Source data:
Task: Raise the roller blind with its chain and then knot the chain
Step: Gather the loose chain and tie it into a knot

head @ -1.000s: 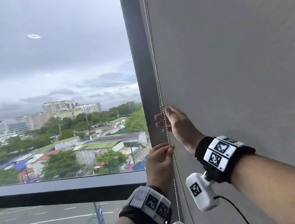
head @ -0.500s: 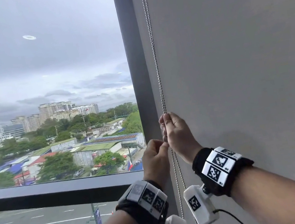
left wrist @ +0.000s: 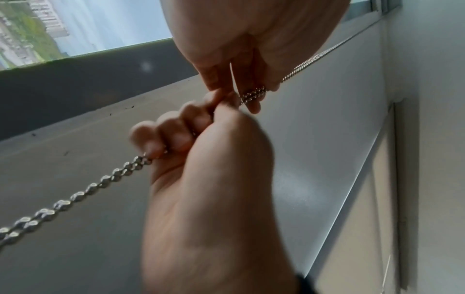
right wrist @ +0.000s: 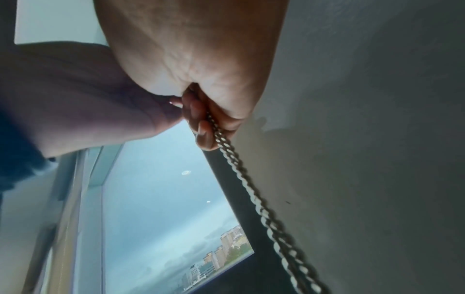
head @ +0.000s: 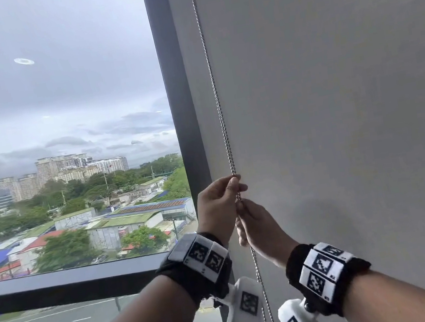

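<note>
A two-strand metal bead chain (head: pixel 216 98) hangs along the left edge of the grey roller blind (head: pixel 338 111). My left hand (head: pixel 233 182) is the upper one and pinches the chain between thumb and fingertips. Directly under it my right hand (head: pixel 243 217) is closed in a fist round both strands. In the left wrist view the left hand (left wrist: pixel 241 93) pinches the beads while the right hand (left wrist: pixel 181 135) grips below, and the chain (left wrist: pixel 83 195) runs out beneath it. In the right wrist view the right hand (right wrist: pixel 203 123) curls round the chain (right wrist: pixel 251 189). The blind's bottom edge is out of sight.
A dark window post (head: pixel 177 110) stands just left of the chain, with glass (head: pixel 55 102) and a city view beyond. A dark horizontal rail (head: pixel 58 287) crosses the window at wrist height. The slack chain hangs on between my wrists.
The right hand took hold of the chain above the left hand, then pulled down below it. The left hand moved up and now pinches the chain above the right.
</note>
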Motion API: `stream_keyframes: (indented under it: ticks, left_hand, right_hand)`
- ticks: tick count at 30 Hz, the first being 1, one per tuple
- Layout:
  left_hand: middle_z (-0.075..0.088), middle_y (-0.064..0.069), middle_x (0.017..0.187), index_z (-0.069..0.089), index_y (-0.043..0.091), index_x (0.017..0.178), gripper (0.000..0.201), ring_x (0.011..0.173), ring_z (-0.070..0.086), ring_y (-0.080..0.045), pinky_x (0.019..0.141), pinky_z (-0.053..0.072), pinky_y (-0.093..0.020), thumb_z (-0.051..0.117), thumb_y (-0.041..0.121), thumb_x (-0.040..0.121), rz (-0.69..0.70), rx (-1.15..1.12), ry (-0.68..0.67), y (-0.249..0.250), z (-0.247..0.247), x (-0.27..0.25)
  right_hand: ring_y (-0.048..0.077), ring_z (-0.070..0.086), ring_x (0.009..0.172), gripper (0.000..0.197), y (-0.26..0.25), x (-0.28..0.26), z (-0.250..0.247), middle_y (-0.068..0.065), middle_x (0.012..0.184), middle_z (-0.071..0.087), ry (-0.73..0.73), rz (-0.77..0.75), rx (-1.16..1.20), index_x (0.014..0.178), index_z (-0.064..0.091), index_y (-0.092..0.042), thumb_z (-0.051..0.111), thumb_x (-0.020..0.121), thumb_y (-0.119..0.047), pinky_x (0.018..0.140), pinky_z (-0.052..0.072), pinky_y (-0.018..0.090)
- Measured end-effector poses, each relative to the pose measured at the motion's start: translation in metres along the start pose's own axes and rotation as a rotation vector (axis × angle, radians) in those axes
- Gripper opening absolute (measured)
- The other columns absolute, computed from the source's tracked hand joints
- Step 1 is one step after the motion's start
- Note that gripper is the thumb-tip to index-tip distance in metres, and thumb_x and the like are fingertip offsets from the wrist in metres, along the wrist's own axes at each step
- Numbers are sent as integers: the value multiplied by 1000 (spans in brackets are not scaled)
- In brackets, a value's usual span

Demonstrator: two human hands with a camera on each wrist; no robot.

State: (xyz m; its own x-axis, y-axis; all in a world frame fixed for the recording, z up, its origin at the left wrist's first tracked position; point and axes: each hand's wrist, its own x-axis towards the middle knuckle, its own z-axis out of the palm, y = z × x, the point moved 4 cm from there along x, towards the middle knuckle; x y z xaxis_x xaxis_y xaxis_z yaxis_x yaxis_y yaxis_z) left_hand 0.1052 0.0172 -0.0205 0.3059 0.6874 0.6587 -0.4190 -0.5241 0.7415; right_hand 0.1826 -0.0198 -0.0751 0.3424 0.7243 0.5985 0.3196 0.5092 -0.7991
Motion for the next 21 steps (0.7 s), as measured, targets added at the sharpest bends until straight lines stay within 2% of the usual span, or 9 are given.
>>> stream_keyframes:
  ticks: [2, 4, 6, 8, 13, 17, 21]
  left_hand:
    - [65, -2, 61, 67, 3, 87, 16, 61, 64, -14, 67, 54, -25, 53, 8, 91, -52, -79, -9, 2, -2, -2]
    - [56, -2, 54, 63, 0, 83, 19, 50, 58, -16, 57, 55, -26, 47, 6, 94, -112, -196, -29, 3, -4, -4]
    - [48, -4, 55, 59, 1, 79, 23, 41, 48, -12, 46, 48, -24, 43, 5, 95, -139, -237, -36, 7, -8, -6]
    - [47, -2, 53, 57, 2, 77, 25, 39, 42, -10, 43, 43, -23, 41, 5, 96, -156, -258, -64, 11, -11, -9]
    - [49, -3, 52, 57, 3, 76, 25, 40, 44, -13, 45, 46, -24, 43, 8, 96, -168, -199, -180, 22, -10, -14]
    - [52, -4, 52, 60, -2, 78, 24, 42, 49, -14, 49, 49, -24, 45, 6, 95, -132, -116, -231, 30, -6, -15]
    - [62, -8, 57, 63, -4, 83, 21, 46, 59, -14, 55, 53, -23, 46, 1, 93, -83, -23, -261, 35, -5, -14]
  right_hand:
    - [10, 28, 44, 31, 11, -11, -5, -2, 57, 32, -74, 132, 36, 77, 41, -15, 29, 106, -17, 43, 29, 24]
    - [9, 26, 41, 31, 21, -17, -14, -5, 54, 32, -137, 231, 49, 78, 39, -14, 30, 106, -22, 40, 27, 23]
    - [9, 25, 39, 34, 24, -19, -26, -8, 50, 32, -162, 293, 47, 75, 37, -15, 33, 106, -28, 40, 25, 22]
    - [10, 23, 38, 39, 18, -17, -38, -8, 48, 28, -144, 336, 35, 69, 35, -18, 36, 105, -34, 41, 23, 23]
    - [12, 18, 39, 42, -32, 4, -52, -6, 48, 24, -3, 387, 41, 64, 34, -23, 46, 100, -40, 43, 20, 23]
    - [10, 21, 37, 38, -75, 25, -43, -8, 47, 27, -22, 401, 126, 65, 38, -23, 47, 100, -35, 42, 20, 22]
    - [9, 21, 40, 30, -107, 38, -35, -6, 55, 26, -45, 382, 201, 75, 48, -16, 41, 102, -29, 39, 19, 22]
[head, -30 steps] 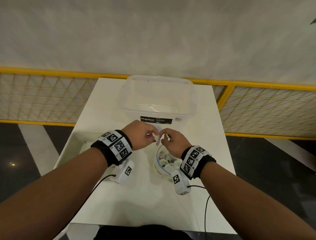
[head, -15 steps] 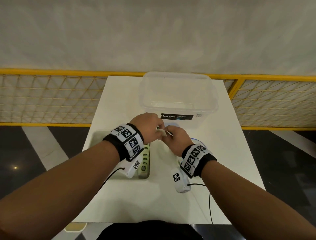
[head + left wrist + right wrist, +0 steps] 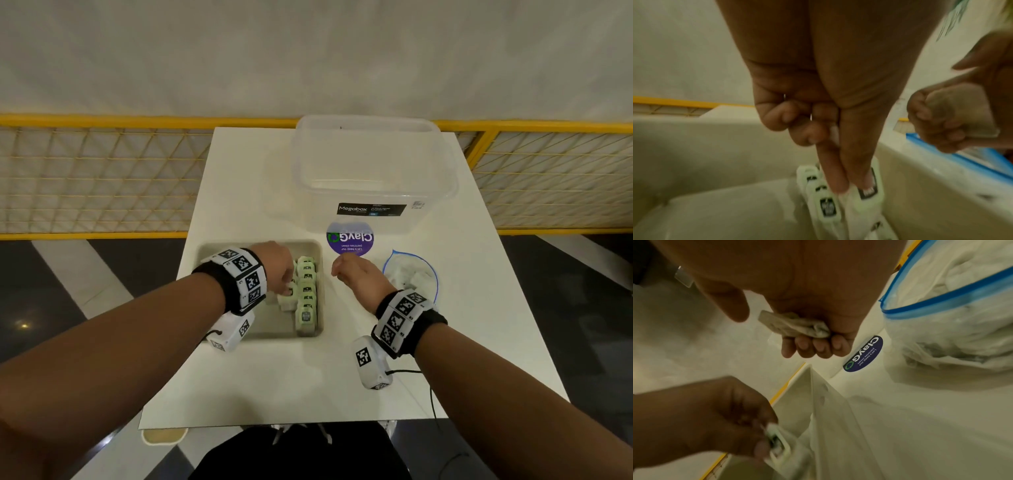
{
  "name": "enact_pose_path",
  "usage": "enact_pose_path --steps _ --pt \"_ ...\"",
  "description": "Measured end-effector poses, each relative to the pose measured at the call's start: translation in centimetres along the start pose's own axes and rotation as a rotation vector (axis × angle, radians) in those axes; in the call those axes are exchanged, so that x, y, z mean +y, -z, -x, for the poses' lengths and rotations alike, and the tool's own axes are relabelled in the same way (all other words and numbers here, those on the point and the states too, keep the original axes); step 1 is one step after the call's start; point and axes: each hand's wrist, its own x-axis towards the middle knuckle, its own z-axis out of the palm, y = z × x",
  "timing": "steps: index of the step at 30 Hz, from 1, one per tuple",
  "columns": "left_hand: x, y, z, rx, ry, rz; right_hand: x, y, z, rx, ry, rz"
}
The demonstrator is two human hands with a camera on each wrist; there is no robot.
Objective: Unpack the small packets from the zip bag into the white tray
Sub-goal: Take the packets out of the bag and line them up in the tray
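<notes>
The hands have parted from the middle. The left hand [image 3: 279, 270] now pinches a packet [image 3: 859, 204] into the white tray [image 3: 260, 329]; light, limp, best held by its edge. The right hand [image 3: 356, 277] clutches a crumpled wrapper [image 3: 795, 326] beside the zip bag [image 3: 411, 274].

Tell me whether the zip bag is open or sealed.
Open. The zip bag's blue zip strip spreads in a wide loop around its mouth, and white contents show inside.

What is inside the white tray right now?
A row of pale green small packets lines the right wall of the white rectangular tray. The left hand pinches another packet there and covers part of the tray floor.
</notes>
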Motion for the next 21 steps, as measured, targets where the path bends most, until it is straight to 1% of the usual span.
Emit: enact_pose_path --steps 2,4,5,6,8,9,10,11,13,15,17,19,21 --pt "0.2 -1.2 -1.4 -0.124 0.001 -0.072 0.0 -0.1 0.2 -0.025 -0.024 -0.045" --pt "0.4 -2.5 -3.2 -0.204 0.001 -0.145 0.1 -0.2 0.5 -0.018 -0.023 0.001" --pt "0.0 -3.1 -4.4 -0.243 0.023 -0.183 0.0 -0.2 0.5 -0.018 -0.008 0.046" --pt "-0.9 -4.3 -6.6 -0.255 0.032 -0.204 0.1 -0.2 0.6 -0.023 0.007 0.091" --pt "-4.0 -8.1 -13.8 -0.302 0.101 -0.181 0.5 -0.2 0.7 -0.040 0.008 0.157" --pt "-5.6 -10.3 -17.3 -0.295 0.093 -0.181 0.7 -0.3 0.8 -0.047 0.004 0.182" --pt "-6.6 -12.0 -19.6 -0.264 0.064 -0.173 1.1 -0.3 0.9 -0.052 0.002 0.207" --pt "-6.9 -12.4 -20.2 -0.249 0.053 -0.185 1.3 -0.4 1.2 -0.059 0.003 0.228" --pt "-5.0 -9.9 -17.3 -0.190 0.019 -0.202 1.8 -0.5 1.3 -0.053 0.008 0.243" --pt "-4.7 -10.0 -17.0 -0.134 -0.009 -0.216 1.8 -0.5 1.3 -0.011 0.020 0.234" --pt "-3.8 -8.5 -14.5 -0.142 0.035 -0.197 1.8 -0.5 1.1 0.025 0.010 0.176" --pt "-2.2 -5.5 -9.8 -0.053 0.047 -0.084 1.9 -0.5 0.7 0.033 -0.011 0.115" --pt "-0.7 -3.0 -5.6 0.059 -0.001 0.071 1.9 -0.4 0.3 0.027 -0.021 0.087"
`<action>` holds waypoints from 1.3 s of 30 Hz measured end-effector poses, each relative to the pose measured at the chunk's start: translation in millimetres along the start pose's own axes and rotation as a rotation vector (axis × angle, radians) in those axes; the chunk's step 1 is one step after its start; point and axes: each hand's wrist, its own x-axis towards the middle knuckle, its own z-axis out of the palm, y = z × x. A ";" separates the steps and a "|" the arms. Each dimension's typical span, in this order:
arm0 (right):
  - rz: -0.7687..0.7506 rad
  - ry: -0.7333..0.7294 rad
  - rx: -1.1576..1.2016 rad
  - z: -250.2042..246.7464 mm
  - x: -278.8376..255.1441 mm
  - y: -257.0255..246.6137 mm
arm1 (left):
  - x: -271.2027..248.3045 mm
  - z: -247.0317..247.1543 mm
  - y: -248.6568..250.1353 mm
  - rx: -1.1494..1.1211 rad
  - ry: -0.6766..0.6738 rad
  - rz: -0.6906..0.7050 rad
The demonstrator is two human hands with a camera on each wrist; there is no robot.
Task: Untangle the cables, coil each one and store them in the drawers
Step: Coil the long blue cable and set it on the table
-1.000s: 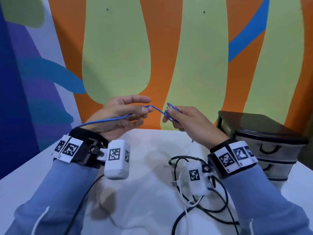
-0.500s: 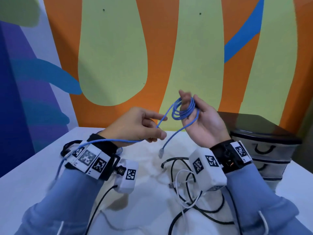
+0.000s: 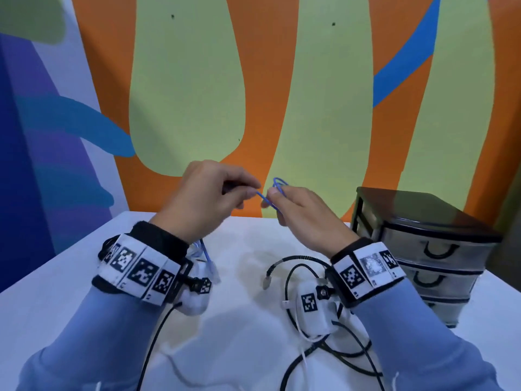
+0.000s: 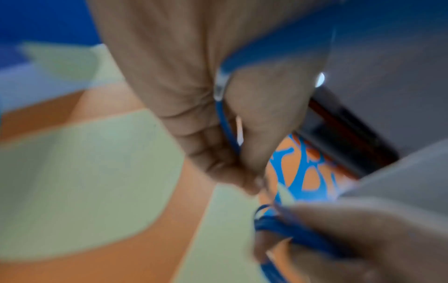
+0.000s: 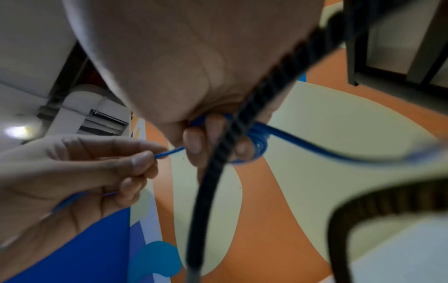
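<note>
Both hands are raised above the white table point(image 3: 70, 280). My right hand point(image 3: 293, 210) grips a small coil of thin blue cable point(image 3: 279, 184), whose loops wrap round its fingers point(image 5: 254, 145). My left hand point(image 3: 208, 198) pinches the same blue cable point(image 5: 169, 153) a short way from the coil. The cable's tail runs through the left palm point(image 4: 225, 124) and hangs below the left wrist with a clear plug point(image 3: 212, 270). A tangle of black and white cables point(image 3: 307, 328) lies on the table under the right wrist.
A small black drawer unit point(image 3: 423, 249) with three shut drawers stands at the right of the table. A braided black cable point(image 5: 218, 172) crosses close in front of the right wrist camera. A painted wall rises behind the table.
The right hand has turned palm-down and dropped slightly with the coil. The left hand has moved up close to it, and the loose blue tail is now shorter.
</note>
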 end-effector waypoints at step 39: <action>-0.070 0.546 0.307 11.8 -6.4 -18.2 | -13.3 52.3 16.8 0.042 -0.179 0.029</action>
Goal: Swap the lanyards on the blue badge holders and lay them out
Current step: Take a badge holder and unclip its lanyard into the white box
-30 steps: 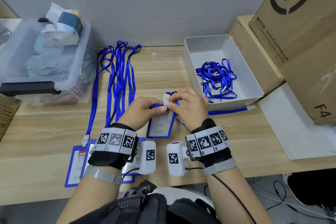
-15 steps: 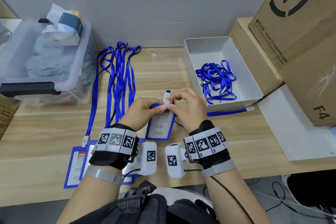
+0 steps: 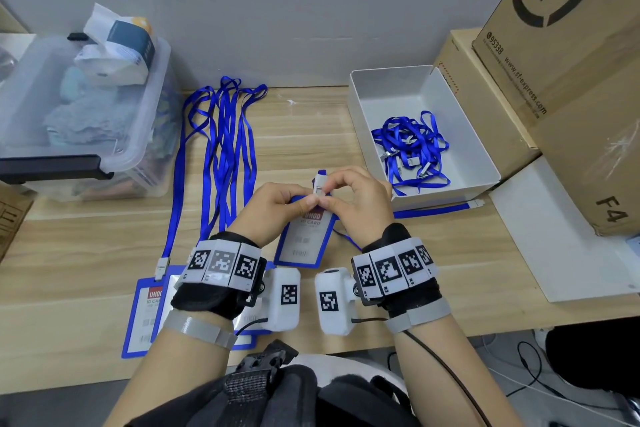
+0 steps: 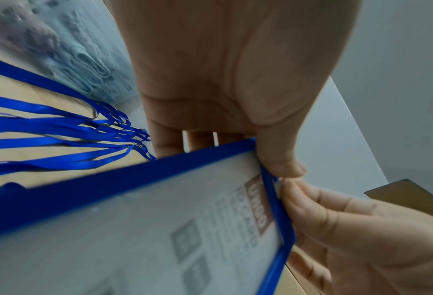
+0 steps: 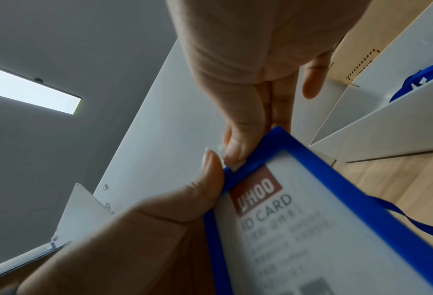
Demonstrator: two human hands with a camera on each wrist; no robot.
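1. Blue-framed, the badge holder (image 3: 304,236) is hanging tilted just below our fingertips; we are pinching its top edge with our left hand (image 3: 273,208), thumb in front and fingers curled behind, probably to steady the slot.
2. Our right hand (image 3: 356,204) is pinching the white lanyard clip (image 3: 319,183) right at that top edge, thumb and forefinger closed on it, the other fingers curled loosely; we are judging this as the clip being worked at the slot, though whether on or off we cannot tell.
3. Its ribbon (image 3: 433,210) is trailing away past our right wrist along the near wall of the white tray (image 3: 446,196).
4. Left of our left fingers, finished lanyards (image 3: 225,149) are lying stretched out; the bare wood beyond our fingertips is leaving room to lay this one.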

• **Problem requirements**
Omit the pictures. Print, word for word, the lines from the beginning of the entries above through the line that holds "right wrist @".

• **Response area**
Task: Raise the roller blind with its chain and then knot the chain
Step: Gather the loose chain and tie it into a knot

head @ -1.000s: 
head @ -0.500s: 
left wrist @ +0.000s: 
right wrist @ +0.000s: 

What the exercise asked for is now done.